Further afield, other tasks could also be sucking the life out of your application. Your next design options are:
- Check whether the server has some other problem sucking up performance. I ran into a server that was constantly trying to contact a shutdown server, and then trying to contact itself. External server contacts delay the server. Overly-obsessive agents also delay operations on the server: do not schedule agents for less than 15 minutes. IBM normally recommends 30 minutes, so consider 15 minutes a hard stop delay.
- Check whether your agents are updating a lot of documents they shouldn't. Agents are often poorly written. Write them so they don't re-save a document they haven't changed. Write them so they don't delete & re-create documents. Write the entire DB so you're not adding daily for each event that might occur: think about modifying documents to record more events, not creating new ones for each event.

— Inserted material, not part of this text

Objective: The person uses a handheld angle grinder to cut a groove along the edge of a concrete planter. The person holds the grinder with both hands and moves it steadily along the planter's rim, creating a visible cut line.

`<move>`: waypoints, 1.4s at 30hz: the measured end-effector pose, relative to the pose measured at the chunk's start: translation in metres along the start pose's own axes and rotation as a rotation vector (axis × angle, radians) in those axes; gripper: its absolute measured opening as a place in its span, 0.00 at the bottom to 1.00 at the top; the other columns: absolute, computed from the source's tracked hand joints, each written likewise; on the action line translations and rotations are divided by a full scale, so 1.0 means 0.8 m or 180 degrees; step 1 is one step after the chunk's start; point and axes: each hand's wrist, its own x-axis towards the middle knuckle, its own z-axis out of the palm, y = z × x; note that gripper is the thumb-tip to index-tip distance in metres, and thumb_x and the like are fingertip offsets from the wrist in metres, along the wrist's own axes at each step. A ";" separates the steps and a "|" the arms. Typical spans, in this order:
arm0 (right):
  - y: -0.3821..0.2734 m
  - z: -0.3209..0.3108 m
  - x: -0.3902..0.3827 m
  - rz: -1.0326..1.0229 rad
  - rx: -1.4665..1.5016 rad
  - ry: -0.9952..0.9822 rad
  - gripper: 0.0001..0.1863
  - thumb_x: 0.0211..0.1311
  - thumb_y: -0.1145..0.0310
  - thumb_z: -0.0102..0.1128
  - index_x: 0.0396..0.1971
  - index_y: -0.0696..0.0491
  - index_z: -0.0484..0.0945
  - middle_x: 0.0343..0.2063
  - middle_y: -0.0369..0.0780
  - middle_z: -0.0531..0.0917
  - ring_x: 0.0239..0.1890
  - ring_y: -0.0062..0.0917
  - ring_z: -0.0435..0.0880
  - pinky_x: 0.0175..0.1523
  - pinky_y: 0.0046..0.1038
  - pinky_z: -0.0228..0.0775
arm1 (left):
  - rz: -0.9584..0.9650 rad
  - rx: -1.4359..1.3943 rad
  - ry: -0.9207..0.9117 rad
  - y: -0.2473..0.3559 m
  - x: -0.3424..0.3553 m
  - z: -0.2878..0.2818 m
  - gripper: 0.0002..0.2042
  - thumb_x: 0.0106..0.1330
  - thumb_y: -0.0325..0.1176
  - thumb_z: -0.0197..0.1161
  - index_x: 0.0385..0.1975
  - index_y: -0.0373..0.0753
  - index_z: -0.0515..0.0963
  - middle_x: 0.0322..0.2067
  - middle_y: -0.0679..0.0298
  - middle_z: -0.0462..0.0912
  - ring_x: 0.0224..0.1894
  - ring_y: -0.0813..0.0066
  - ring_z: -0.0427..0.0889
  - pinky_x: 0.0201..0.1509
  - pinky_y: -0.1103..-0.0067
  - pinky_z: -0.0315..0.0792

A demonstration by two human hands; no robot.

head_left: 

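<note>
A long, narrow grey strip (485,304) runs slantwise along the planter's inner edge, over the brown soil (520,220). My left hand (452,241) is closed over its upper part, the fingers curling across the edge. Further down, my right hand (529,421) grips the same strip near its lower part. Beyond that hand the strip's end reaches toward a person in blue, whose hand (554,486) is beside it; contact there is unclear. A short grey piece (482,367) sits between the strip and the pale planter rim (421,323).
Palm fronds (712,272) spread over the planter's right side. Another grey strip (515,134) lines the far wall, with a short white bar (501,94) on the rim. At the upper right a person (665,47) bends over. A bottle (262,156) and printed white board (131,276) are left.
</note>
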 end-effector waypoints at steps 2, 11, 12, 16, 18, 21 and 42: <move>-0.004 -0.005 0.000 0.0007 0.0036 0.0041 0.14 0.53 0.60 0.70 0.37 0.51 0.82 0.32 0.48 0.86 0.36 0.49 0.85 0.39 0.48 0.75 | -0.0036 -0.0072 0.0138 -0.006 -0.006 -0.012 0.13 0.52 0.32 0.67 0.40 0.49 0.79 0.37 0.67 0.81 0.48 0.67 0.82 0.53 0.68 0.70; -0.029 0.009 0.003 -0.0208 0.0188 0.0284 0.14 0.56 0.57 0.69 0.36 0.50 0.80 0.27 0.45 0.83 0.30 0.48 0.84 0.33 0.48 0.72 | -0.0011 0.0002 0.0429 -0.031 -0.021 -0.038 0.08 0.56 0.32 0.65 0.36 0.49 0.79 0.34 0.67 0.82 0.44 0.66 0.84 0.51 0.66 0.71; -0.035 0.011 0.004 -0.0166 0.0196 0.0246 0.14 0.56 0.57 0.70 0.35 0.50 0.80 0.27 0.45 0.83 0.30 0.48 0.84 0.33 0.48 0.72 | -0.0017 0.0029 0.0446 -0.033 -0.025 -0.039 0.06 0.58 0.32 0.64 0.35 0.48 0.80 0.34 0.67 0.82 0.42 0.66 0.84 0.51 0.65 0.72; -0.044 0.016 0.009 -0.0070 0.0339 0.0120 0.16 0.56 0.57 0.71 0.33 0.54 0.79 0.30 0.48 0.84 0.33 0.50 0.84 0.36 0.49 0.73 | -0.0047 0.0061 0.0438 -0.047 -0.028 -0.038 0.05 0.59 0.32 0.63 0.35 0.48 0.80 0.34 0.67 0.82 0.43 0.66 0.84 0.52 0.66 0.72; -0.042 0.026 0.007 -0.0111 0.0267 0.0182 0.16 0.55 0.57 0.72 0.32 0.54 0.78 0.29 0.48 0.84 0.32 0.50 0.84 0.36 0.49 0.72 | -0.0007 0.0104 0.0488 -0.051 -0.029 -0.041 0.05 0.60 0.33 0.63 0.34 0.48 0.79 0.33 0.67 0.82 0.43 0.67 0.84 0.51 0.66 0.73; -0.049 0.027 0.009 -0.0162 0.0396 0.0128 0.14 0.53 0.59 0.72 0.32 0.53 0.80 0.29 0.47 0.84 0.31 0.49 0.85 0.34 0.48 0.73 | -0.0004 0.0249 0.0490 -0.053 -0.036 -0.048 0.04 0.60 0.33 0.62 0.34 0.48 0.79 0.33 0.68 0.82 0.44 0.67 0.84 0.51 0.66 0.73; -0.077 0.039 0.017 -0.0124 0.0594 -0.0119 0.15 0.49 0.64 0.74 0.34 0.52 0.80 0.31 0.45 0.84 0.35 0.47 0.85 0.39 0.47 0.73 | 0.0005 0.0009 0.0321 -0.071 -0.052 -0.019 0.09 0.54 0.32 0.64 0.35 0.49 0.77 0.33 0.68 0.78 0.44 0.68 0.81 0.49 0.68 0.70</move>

Are there more system-server level actions you could take? Sure. Some will look amazingly good at first. But again, don't expect dramatic improvements, and expect them to disappear as your application gets even bigger. Structural suggestions to speed up the server are unlikely to solve your problem. It's a problem with the database or view design, or counterproductive attempts to solve a responsiveness problem.
That said, the new DB structure available in FP9 is better support for an old idea discussed and implemented long ago on Domino servers: moving view updates to faster drives.
The NIFNSF feature added to FP9 will give you performance improvements. Don't expect it to improve response more than a few 10s%, though.
If you can get a solid-state drive to run the updates, it'll be great at first. But SSDs have a finite lifespan, and your view updates will be rewritten a lot.
There's also another old method of marginally improving updates. Do not do this with your NIFNSF files or you'll destroy all your views every shutdown.
Your server, does it have a lot of RAM it doesn't use? Consider allocating a RAM drive 30% bigger than your largest collection. Then put the TEMP directory on the RAM drive. This is not the NIFNSF drive. And beware: if your RAM drive is too small & runs out of memory, Domino will cook that database, and it may not be easy to repair. Make backups you can use. Keep the RAM drive size properly maintained. You can obtain the size of views from Domino Administrator.
Background to this: I believe Domino collections are still updated where the TEMP storage resides, and then they're transferred to the NSF. So with RAM plentiful, you may be able to improve view speed generically. It'll be faster; it's not going to be fast enough to let you do silly things like user-specific views.